(SOURCE MATERIAL begins)

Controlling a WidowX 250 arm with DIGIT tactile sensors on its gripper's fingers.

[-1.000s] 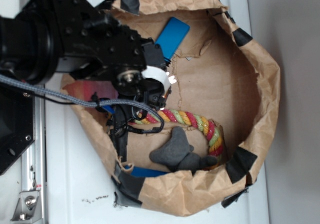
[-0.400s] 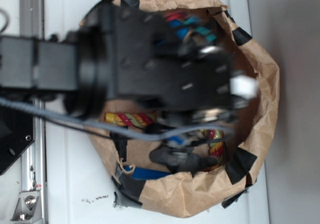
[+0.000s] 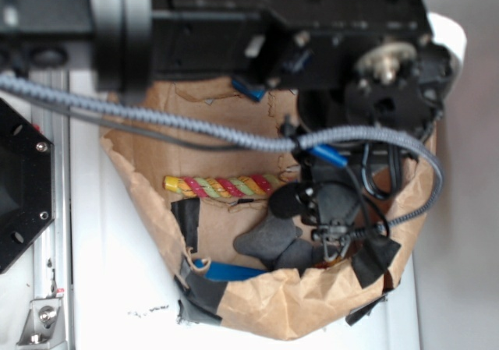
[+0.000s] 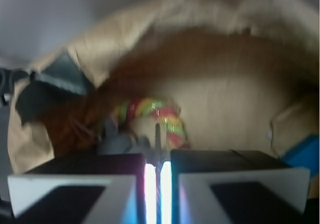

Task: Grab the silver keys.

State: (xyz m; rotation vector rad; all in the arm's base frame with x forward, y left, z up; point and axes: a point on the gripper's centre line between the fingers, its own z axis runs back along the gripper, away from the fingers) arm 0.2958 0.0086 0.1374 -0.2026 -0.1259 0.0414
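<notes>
The claw is clenched, jaws nearly touching, with a thin dark sliver between them that cannot be identified. It sits near the paper bag's wall, just beside the coloured rope.

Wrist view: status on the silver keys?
Gripper shut, thin sliver pinched. Silver keys unconfirmed, blurred. Rope ahead in paper bag.

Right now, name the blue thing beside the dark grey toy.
The blue strip by the bag's bottom edge; the blue block peeks from under the arm.
</notes>
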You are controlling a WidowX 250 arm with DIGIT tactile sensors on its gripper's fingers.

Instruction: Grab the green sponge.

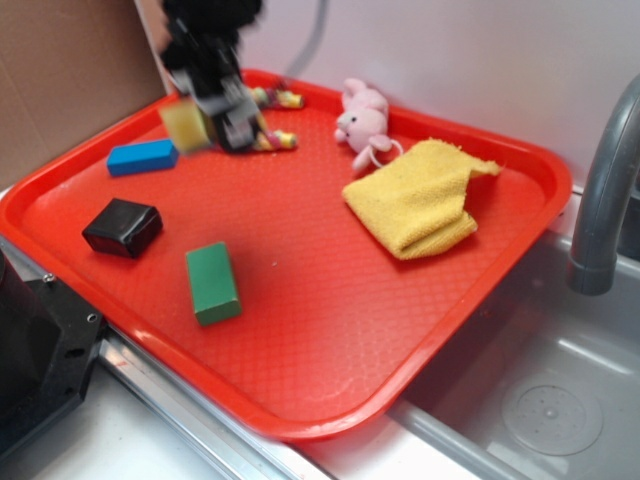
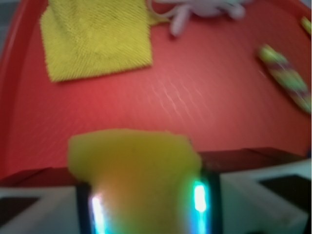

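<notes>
The green sponge (image 1: 186, 127) shows mostly as yellow foam, blurred, held up in the air over the back left of the red tray (image 1: 330, 330). My gripper (image 1: 205, 125) is shut on it, the black arm coming down from the top. In the wrist view the sponge (image 2: 134, 170) fills the bottom centre, squeezed between the two lit fingers (image 2: 200, 200). Its scouring face is not visible.
On the tray lie a blue block (image 1: 142, 156), a black box (image 1: 122, 227), a solid green block (image 1: 212, 283), a yellow cloth (image 1: 415, 197), a pink plush toy (image 1: 362, 120) and striped toys (image 1: 275, 140). A grey faucet (image 1: 605, 190) and sink stand at right.
</notes>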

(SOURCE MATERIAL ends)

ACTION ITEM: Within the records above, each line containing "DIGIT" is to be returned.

PROBLEM SOLUTION:
Controlling a WidowX 250 arm with DIGIT tactile sensors on its gripper's fingers.
You are controlling a WidowX 250 arm with DIGIT tactile sensors on its gripper's fingers.

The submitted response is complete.